• **WHAT NEEDS TO BE DONE**
The material below is to be copied exactly from the line with "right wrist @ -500" up to and including the line with "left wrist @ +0", with nothing else kept and no pictures.

• **MATERIAL PROVIDED**
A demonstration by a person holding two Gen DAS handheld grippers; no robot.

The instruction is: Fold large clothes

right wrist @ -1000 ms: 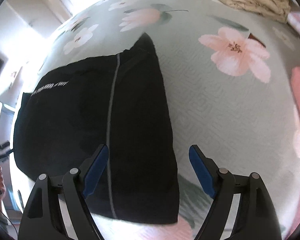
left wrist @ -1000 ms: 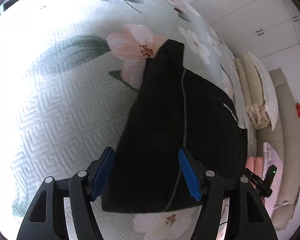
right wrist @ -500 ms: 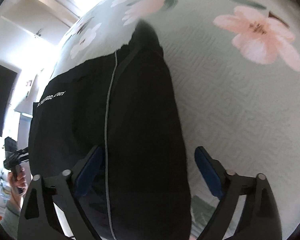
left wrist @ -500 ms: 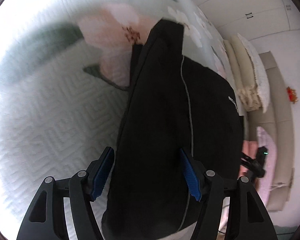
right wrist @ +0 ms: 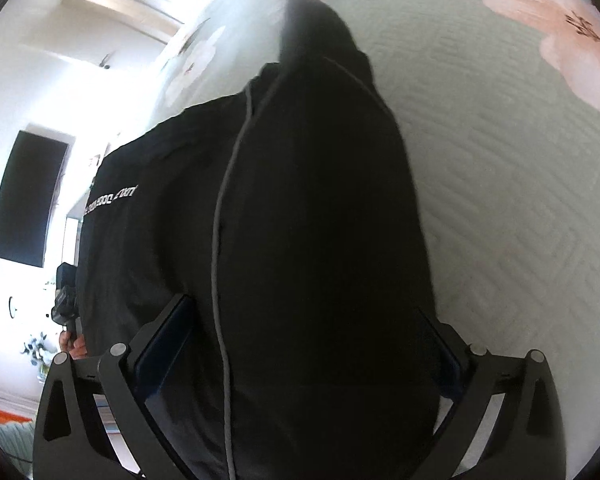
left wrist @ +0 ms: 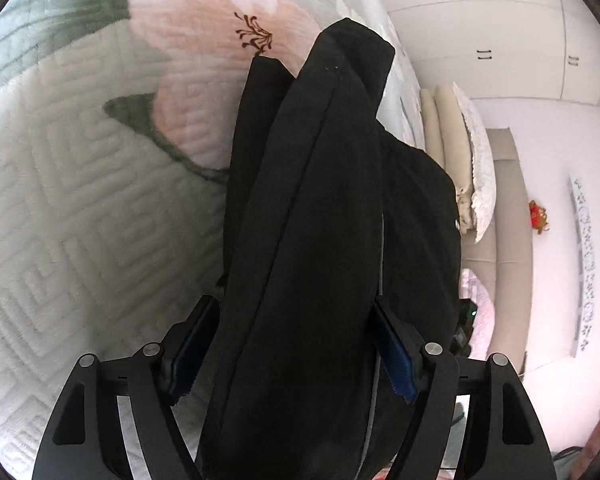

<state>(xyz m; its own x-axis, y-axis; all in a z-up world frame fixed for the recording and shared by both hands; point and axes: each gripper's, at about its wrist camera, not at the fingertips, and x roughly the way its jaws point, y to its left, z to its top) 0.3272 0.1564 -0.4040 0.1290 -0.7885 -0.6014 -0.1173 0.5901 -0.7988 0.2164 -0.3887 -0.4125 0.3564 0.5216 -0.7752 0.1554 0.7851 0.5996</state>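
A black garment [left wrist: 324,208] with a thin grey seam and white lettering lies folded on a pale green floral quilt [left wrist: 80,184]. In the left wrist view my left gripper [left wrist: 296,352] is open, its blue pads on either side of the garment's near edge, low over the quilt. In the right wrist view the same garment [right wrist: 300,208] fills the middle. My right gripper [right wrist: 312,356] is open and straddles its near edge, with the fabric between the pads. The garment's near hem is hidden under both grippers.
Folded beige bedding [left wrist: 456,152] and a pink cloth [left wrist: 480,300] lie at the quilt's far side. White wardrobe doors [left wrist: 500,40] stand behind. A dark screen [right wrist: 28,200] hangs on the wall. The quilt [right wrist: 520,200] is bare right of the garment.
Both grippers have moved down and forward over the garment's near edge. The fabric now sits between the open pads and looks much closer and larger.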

• **EXERCISE ANSWER**
right wrist @ -500 ms: 
left wrist @ -500 ms: 
right wrist @ +0 ms: 
left wrist @ +0 ms: 

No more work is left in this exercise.